What you should do: The whole listing below should be retyped exactly, without any images.

+++++

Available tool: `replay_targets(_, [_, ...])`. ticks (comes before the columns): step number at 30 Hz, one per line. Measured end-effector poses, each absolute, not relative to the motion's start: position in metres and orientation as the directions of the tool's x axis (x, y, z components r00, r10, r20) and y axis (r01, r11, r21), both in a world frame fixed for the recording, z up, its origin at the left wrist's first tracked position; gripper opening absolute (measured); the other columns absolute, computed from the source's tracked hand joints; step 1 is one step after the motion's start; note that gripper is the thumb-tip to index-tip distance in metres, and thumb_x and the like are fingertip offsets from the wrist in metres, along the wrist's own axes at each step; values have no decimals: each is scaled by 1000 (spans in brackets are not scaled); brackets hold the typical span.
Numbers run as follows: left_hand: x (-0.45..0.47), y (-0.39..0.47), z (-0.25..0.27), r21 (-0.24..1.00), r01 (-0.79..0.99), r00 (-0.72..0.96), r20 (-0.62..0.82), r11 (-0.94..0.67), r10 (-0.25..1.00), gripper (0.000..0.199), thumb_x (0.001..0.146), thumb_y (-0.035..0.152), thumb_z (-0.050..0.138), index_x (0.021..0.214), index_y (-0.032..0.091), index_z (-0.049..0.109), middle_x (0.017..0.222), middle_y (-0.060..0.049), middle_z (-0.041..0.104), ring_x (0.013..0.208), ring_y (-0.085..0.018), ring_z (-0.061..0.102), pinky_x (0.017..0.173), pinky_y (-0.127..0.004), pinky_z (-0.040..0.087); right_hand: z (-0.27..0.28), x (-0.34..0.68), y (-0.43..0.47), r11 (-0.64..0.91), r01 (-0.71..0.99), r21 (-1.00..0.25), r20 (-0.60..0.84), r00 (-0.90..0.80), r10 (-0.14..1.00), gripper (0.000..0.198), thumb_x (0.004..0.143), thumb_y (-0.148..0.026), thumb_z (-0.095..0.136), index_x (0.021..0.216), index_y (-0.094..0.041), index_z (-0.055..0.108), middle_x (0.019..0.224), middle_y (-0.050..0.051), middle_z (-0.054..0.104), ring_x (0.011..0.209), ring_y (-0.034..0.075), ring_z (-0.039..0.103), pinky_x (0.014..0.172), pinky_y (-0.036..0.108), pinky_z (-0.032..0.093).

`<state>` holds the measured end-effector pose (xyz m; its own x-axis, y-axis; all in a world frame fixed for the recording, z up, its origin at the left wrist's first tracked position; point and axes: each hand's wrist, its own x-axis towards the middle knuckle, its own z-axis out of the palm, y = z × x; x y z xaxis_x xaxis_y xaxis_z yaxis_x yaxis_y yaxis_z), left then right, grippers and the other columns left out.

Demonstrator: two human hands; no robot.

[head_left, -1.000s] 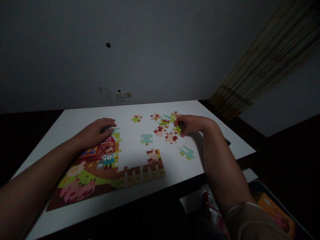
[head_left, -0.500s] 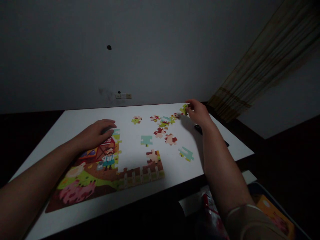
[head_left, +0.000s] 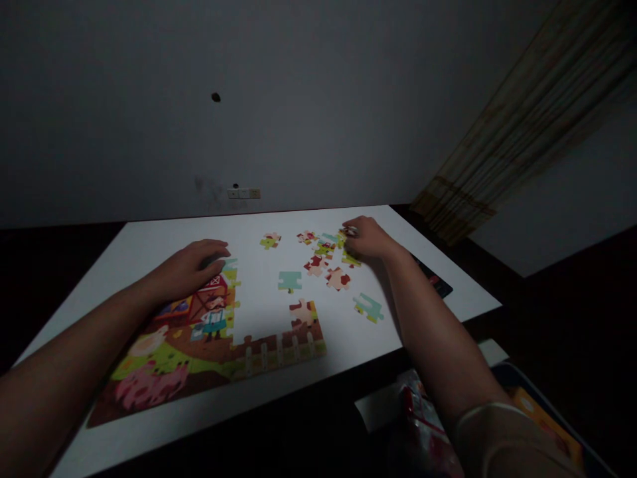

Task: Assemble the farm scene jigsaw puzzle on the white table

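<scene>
My left hand (head_left: 196,262) lies over the far edge of the partly joined farm jigsaw puzzle (head_left: 199,352), fingers stretched out and holding nothing. That joined part shows a red barn, a farmer, a pig and a fence. Over the loose pieces, my right hand (head_left: 367,238) curls its fingers around a small reddish puzzle piece (head_left: 351,231), partly hidden by them. Below the thumb lies a yellow-green piece (head_left: 352,259). Close by to the left are brown-patched pieces (head_left: 316,265) (head_left: 339,279) and a green-and-blue piece (head_left: 326,247).
A pale blue piece (head_left: 290,281) lies mid-table, another (head_left: 368,307) nearer the right. One piece (head_left: 271,240) sits apart at the back. A dark flat object (head_left: 432,275) lies beside my right forearm. Plastic packaging (head_left: 423,418) and an orange box (head_left: 547,425) are below the table edge.
My right hand has moved left and nearer from the table's back right. The yellow-green piece it was touching there now lies nearer, under the thumb. My left hand stays in place.
</scene>
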<state>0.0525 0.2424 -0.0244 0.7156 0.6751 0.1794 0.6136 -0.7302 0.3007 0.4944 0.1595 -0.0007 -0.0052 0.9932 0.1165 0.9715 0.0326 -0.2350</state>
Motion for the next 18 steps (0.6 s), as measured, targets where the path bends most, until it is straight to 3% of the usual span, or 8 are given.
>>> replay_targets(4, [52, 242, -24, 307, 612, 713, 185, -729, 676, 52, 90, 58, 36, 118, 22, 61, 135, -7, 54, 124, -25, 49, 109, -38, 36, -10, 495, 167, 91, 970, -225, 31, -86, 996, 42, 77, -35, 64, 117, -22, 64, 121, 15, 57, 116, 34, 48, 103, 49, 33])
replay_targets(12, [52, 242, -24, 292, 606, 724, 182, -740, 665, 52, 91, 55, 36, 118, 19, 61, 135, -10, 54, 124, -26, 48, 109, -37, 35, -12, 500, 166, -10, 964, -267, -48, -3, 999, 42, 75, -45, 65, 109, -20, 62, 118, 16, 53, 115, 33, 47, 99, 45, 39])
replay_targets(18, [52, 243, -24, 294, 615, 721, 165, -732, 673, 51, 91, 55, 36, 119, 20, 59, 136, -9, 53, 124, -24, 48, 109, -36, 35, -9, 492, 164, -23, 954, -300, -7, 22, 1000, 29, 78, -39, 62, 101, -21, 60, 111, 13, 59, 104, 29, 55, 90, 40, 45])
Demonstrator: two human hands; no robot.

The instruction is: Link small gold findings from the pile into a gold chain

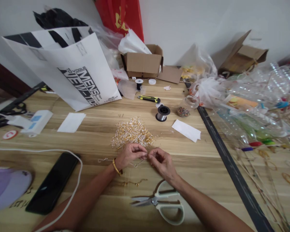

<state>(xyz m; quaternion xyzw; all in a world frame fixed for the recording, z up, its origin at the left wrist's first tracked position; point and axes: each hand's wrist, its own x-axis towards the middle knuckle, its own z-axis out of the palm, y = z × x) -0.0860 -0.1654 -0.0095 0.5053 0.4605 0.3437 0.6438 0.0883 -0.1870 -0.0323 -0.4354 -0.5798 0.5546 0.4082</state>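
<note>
My left hand [131,155], with a gold bracelet [117,167] at its wrist, is closed in a pinch. My right hand [162,163] pinches too, its fingertips almost meeting those of the left. What they hold is too small to make out. A thin chain with a small ring [135,165] lies just below the fingertips; whether either hand grips it I cannot tell. Behind the hands spreads a pile of gold and clear beads [132,131]. Nearer to me lie a short gold chain [132,183] and white-handled scissors [157,201], their blades slightly apart, beside my right forearm.
A black phone [53,183] and white cable [80,174] lie at left. Beyond the beads are a wire spool [162,113], a box cutter [149,99] and a tipped jar [183,111] of beads. A paper bag [70,71] stands back left; plastic-wrapped goods [251,106] crowd the right.
</note>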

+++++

Task solution:
Available tool: `replay_targets(_, [_, ...])`. ticks (comes before the columns): step number at 30 Hz, one per line. Measured end-effector poses, each absolute, not relative to the motion's start: position in metres and orientation as the directions of the tool's x axis (x, y, z components r00, r10, r20) and y axis (r01, r11, r21), both in a world frame fixed for the recording, z up, its origin at the left wrist's first tracked position; gripper opening absolute (measured); the other columns absolute, computed from the source's tracked hand joints; step 1 is one step after the motion's start; note that gripper is the thumb-tip to index-tip distance in metres, and thumb_x and the like are fingertip offsets from the wrist in metres, along the wrist's own axes at each step; values have no decimals: each is scaled by 1000 (spans in brackets are not scaled); brackets hold the typical span.
Numbers run as follows: left_hand: x (-0.45..0.47), y (-0.39..0.47), z (-0.25..0.27), r21 (-0.24..1.00), r01 (-0.79..0.99), r00 (-0.72..0.96), r20 (-0.62..0.82), r11 (-0.94..0.67), r10 (-0.25..1.00), gripper (0.000..0.199), thumb_x (0.001..0.146), thumb_y (-0.035..0.152), thumb_z (-0.050..0.138), index_x (0.021..0.214), index_y (-0.032..0.091), index_z (-0.049..0.109), middle_x (0.017..0.222), middle_y (-0.060..0.049), middle_z (-0.041..0.104), ring_x (0.013..0.208), ring_y (-0.085..0.018), ring_z (-0.061..0.102), pinky_x (0.017..0.173), pinky_y (-0.127..0.004), pinky_z (-0.040..0.087); right_hand: z (-0.27..0.28), x (-0.34..0.68), y (-0.43..0.47), r11 (-0.64..0.91), r01 (-0.71..0.99), r21 (-1.00..0.25), r20 (-0.60..0.84), r00 (-0.90..0.80), r10 (-0.14..1.00), gripper (0.000..0.198), thumb_x (0.004..0.143), thumb_y (-0.148..0.026), thumb_z (-0.095..0.136), index_x (0.021..0.216), index_y (-0.094..0.041), index_z (-0.055..0.108), middle_x (0.019..0.224), middle_y (-0.050..0.051), middle_z (-0.054..0.104), ring_x (0.011..0.209), ring_y (-0.034..0.075), ring_z (-0.039..0.103), pinky_x (0.014..0.172), pinky_y (-0.036..0.108), pinky_z (-0.032..0.093).

`<state>` holds the measured end-effector pose (xyz m; its own x-axis, y-axis; all in a world frame fixed for the recording, z up, its origin at the left wrist's first tracked position; point and axes: each hand's wrist, its own x-axis towards the middle knuckle, its own z-axis out of the palm, y = z × x; x y z xaxis_x xaxis_y xaxis_z yaxis_x yaxis_y yaxis_z), left then right, grippers and the other columns left out.

Demonstrator: two human hands; no robot.

[head_left, -1.000s] 
[head_left, -0.500s] 
[head_left, +0.000s] 

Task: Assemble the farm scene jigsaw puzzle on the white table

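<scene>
My left hand (head_left: 196,262) lies over the far edge of the partly joined farm jigsaw puzzle (head_left: 199,352), fingers stretched out and holding nothing. That joined part shows a red barn, a farmer, a pig and a fence. Over the loose pieces, my right hand (head_left: 367,238) curls its fingers around a small reddish puzzle piece (head_left: 351,231), partly hidden by them. Below the thumb lies a yellow-green piece (head_left: 352,259). Close by to the left are brown-patched pieces (head_left: 316,265) (head_left: 339,279) and a green-and-blue piece (head_left: 326,247).
A pale blue piece (head_left: 290,281) lies mid-table, another (head_left: 368,307) nearer the right. One piece (head_left: 271,240) sits apart at the back. A dark flat object (head_left: 432,275) lies beside my right forearm. Plastic packaging (head_left: 423,418) and an orange box (head_left: 547,425) are below the table edge.
My right hand has moved left and nearer from the table's back right. The yellow-green piece it was touching there now lies nearer, under the thumb. My left hand stays in place.
</scene>
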<state>0.0525 0.2424 -0.0244 0.7156 0.6751 0.1794 0.6136 -0.7302 0.3007 0.4944 0.1595 -0.0007 -0.0052 0.9932 0.1165 0.9715 0.0326 -0.2350</state>
Motion for the next 18 steps (0.6 s), as measured, targets where the path bends most, until it is straight to 3% of the usual span, or 8 are given.
>>> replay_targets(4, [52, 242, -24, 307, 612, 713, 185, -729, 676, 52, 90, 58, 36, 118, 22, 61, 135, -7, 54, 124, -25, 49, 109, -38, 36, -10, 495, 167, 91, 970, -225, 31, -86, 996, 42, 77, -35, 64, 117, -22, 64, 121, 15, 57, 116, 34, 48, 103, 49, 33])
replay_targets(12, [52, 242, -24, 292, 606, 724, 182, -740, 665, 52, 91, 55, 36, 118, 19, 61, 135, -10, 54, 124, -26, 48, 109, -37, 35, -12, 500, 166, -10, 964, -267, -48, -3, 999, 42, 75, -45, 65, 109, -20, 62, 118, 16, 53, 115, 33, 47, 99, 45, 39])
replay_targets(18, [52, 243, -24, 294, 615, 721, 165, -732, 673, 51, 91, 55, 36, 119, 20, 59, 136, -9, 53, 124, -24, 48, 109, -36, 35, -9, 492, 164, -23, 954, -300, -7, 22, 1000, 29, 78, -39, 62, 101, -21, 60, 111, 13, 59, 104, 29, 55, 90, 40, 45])
Demonstrator: two human hands; no robot.

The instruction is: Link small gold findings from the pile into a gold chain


<state>(xyz m; quaternion xyzw; all in a world frame fixed for the recording, z up, its origin at the left wrist's first tracked position; point and axes: each hand's wrist, its own x-axis towards the middle knuckle, its own z-axis out of the palm, y = z × x) -0.0860 -0.1654 -0.0095 0.5053 0.4605 0.3437 0.6438 0.0883 -0.1870 -0.0323 -0.4354 -0.5798 0.5546 0.4082</state>
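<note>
My left hand [131,155], with a gold bracelet [117,167] at its wrist, is closed in a pinch. My right hand [162,163] pinches too, its fingertips almost meeting those of the left. What they hold is too small to make out. A thin chain with a small ring [135,165] lies just below the fingertips; whether either hand grips it I cannot tell. Behind the hands spreads a pile of gold and clear beads [132,131]. Nearer to me lie a short gold chain [132,183] and white-handled scissors [157,201], their blades slightly apart, beside my right forearm.
A black phone [53,183] and white cable [80,174] lie at left. Beyond the beads are a wire spool [162,113], a box cutter [149,99] and a tipped jar [183,111] of beads. A paper bag [70,71] stands back left; plastic-wrapped goods [251,106] crowd the right.
</note>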

The answer has been given, and the exercise is complete.